About 1 000 larvae are produced from each 1g of berried female weight. Berried females of 10-12 cm (rostrum to telson) normally carry about 10 000 - 30 000 eggs.
However, many eggs are lost through physical damage and cannibalism by the adult females during their transport from rearing ponds or capture fisheries, and some fail to hatch. Therefore, for example assuming that 50% of the original egg clutch is lost, five berried females of this size should be enough to provide a 1 m3 larval tank with about 50 larvae/L. It is important for you to check your actual stocking density and monitor the number of larvae you have during the rearing period, as discussed in the next subsection of the manual.
Counting larvae
Gross mortality during the larval rearing cycle is easily visible; counting the live animals is not necessary to see this. However, it is important for you to estimate the number of larvae you have in your tanks, both at the time of stocking and during the rearing period. This enables you to estimate survival rates, adjust the larval density, control your feeding schedule, and compare the performance of different batches.
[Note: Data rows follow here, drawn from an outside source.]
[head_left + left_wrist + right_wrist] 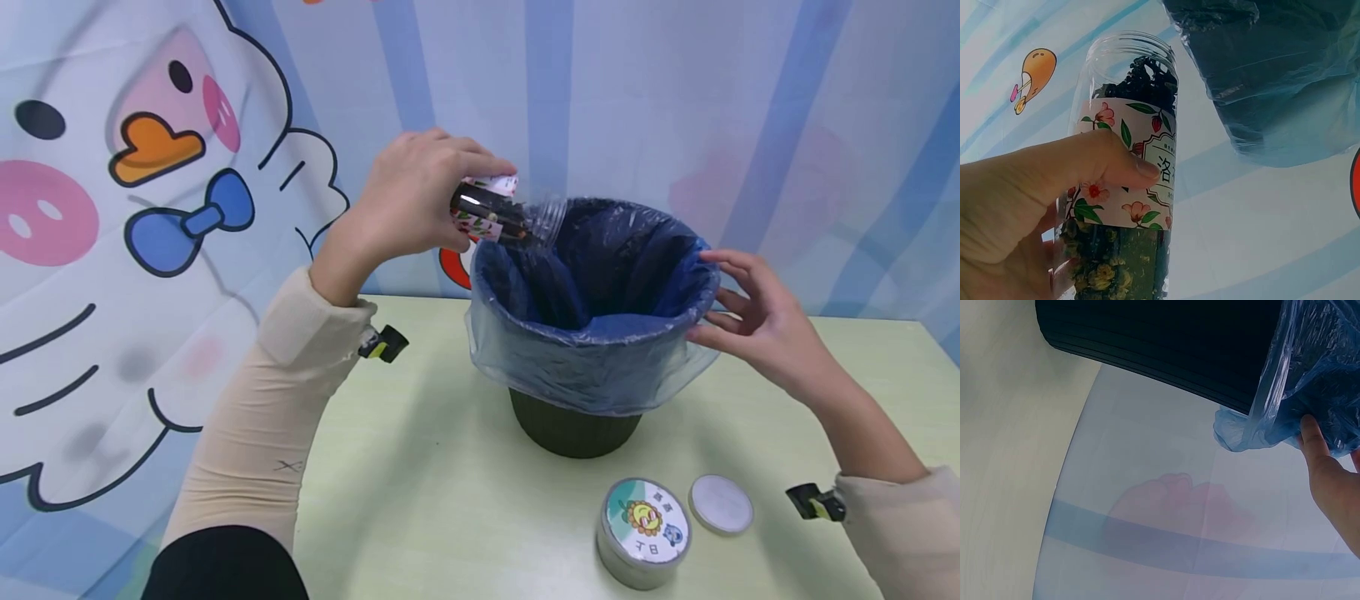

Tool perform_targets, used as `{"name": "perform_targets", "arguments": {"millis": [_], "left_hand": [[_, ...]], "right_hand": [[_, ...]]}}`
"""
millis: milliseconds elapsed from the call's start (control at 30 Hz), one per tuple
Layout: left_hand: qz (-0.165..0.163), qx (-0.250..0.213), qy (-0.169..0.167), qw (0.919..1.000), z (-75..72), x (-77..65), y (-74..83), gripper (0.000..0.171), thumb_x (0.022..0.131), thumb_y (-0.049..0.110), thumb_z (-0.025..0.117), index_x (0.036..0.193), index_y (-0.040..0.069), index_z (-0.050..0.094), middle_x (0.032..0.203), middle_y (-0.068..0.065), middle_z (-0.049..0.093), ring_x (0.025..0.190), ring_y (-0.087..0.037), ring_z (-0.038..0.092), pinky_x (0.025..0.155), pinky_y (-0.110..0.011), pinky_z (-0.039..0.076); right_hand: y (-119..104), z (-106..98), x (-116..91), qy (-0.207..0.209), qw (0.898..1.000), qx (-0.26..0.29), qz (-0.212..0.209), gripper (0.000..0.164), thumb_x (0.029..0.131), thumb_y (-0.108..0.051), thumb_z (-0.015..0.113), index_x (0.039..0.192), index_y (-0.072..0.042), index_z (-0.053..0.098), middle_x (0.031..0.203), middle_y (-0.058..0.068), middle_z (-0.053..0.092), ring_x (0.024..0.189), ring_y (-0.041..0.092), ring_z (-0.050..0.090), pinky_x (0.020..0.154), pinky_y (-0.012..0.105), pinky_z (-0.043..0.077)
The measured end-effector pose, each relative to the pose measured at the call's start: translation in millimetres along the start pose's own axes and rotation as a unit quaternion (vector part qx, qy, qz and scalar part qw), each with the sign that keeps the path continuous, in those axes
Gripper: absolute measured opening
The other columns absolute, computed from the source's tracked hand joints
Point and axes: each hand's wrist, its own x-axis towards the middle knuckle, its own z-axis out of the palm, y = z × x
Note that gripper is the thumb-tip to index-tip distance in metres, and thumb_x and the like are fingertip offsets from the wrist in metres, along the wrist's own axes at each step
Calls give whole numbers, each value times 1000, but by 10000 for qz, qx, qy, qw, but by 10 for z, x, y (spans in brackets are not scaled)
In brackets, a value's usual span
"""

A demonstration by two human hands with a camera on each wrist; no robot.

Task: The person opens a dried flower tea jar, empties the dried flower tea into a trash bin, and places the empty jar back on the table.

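My left hand point(420, 196) grips a clear jar point(487, 208) with a pink flower-print label. The jar is tilted, its mouth over the left rim of a dark bin point(573, 429) lined with a blue plastic bag point(592, 367). Dark dried pieces point(1147, 81) lie up near the jar's mouth in the left wrist view, and yellowish bits point(1100, 275) show below the label. Fingers spread, my right hand point(765, 317) touches the bag's outside at the bin's right rim. In the right wrist view its thumb rests on the blue plastic.
A round tub point(645, 533) with a sunflower picture on top stands on the pale table point(420, 500) in front of the bin. Beside it lies a flat white disc-shaped lid point(722, 504). Behind the table hangs a cartoon-print cloth point(480, 83).
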Motion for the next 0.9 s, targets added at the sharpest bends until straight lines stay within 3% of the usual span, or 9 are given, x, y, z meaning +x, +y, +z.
{"name": "perform_targets", "arguments": {"millis": [533, 900], "left_hand": [[132, 79, -148, 9998, -13, 8, -1, 74, 67, 12, 90, 136, 21, 64, 132, -4, 64, 116, -31, 55, 90, -48, 44], [143, 168, -171, 9996, -34, 28, 18, 74, 68, 13, 91, 136, 19, 64, 131, -5, 64, 116, -32, 54, 95, -49, 42]], "right_hand": [[17, -16, 0, 26, 10000, -42, 84, 80, 87, 21, 62, 153, -14, 33, 159, 12, 25, 125, 4, 53, 88, 20, 51], [8, -15, 6, 84, 9996, -166, 193, 80, 87, 19, 63, 153, -16, 34, 160, 13, 24, 124, 3, 53, 87, 19, 51]]}}
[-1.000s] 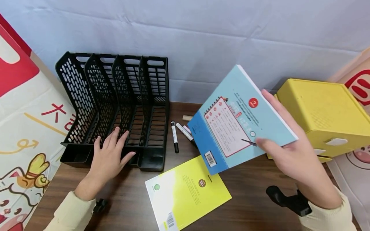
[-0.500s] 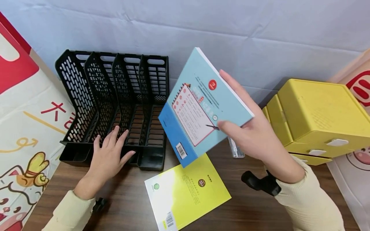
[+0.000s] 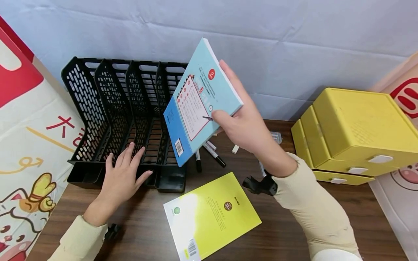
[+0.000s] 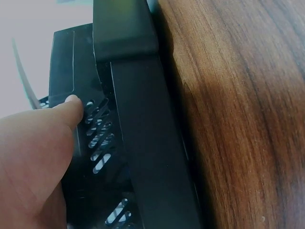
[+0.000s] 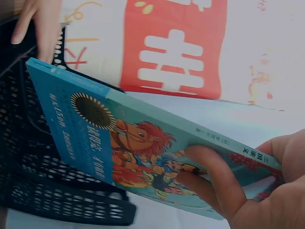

You cannot count the number of larvae unless they are evenly distributed in the tank. Thoroughly mix the water in the tank by hand, and take at least 10 samples of a known volume of water (e.g. in 30 ml beakers, or glass pipettes with the ends cut off to give a wider diameter at the tip). Count the number of larvae in each sample. Multiply the average number of larvae/ml by the total volume of water (in ml) in the collection tank. Thus, for example, if the average number of larvae you see in a series of 30 ml beaker samples is 10, the estimated number you have in your tank is 10 ÷ 30 x 1 000 = 333 larvae/L. It is possible that automatic counting devices may be applied to freshwater prawn hatcheries in the future but few hatcheries are currently large enough to warrant the investment required.